= What is expected =
Would you please transcribe, exactly as written, the lines of the entries below starting at the one that holds "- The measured" and ending at the one that holds "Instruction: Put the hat", both included?
-- Material for the task follows --
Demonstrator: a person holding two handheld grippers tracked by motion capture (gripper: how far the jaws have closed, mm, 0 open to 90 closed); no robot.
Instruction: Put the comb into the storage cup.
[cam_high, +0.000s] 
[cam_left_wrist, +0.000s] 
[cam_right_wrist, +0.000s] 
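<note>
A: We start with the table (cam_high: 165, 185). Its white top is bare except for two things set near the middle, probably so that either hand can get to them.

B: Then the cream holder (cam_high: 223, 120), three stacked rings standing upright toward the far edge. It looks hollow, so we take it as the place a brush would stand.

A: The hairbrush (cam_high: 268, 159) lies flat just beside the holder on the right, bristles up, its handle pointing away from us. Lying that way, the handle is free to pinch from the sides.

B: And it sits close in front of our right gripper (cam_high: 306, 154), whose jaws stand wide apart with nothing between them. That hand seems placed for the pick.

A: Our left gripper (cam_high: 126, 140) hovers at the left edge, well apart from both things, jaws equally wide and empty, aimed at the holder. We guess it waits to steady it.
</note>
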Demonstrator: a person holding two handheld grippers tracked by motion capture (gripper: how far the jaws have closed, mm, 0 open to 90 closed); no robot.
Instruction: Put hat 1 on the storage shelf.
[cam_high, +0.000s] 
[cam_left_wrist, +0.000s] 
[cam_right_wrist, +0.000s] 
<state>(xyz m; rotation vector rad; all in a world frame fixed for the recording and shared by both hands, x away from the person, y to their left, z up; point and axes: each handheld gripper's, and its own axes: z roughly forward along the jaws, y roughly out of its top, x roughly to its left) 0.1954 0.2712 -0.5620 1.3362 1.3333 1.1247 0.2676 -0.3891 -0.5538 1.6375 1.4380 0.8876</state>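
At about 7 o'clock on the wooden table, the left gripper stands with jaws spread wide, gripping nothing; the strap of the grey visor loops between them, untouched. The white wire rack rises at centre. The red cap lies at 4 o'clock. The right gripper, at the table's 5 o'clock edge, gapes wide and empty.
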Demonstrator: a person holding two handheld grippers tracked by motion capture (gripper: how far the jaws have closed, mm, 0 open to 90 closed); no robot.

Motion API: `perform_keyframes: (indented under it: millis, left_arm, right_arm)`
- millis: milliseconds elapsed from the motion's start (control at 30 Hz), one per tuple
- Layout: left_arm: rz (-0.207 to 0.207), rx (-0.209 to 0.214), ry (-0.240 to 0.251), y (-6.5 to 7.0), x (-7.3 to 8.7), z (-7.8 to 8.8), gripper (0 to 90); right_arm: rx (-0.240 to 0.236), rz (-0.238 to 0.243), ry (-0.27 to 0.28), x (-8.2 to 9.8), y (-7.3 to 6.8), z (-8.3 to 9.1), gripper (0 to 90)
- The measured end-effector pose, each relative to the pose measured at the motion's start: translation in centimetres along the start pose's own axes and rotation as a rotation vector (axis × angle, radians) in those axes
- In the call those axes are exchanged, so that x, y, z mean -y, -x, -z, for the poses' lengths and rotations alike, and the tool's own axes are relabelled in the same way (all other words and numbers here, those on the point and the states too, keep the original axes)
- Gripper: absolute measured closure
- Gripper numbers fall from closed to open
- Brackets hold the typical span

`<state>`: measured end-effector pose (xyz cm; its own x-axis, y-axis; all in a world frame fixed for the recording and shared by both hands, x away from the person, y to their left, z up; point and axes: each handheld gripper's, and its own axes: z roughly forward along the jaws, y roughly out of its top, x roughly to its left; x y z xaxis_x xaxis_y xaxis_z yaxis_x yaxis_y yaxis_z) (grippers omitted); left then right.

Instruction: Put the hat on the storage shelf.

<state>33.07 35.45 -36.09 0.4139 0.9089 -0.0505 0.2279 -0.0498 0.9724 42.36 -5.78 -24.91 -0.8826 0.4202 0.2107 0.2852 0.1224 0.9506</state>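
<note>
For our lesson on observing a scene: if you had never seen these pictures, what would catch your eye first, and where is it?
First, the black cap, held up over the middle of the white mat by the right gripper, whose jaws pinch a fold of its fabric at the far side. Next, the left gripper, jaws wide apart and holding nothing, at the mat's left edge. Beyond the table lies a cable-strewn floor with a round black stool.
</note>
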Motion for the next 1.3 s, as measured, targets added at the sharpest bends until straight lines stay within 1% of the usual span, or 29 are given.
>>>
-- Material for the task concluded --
= Exercise output =
- The measured end-effector pose, each relative to the pose measured at the motion's start: translation in centimetres along the start pose's own axes and rotation as a rotation vector (axis × angle, radians) in those axes
- In the call those axes are exchanged, so that x, y, z mean -y, -x, -z, for the poses' lengths and rotations alike, and the tool's own axes are relabelled in the same way (all other words and numbers here, those on the point and the states too, keep the original axes)
- Gripper: absolute measured closure
- Gripper numbers fall from closed to open
- Brackets hold the typical span

`<state>`: measured end-effector pose (xyz cm; its own x-axis, y-axis; all in a world frame fixed for the recording and shared by both hands, x away from the person, y to their left, z up; point and axes: each handheld gripper's, and its own axes: z roughly forward along the jaws, y roughly out of its top, x roughly to its left; x y z xaxis_x xaxis_y xaxis_z yaxis_x yaxis_y yaxis_z) (grippers omitted); left then right.

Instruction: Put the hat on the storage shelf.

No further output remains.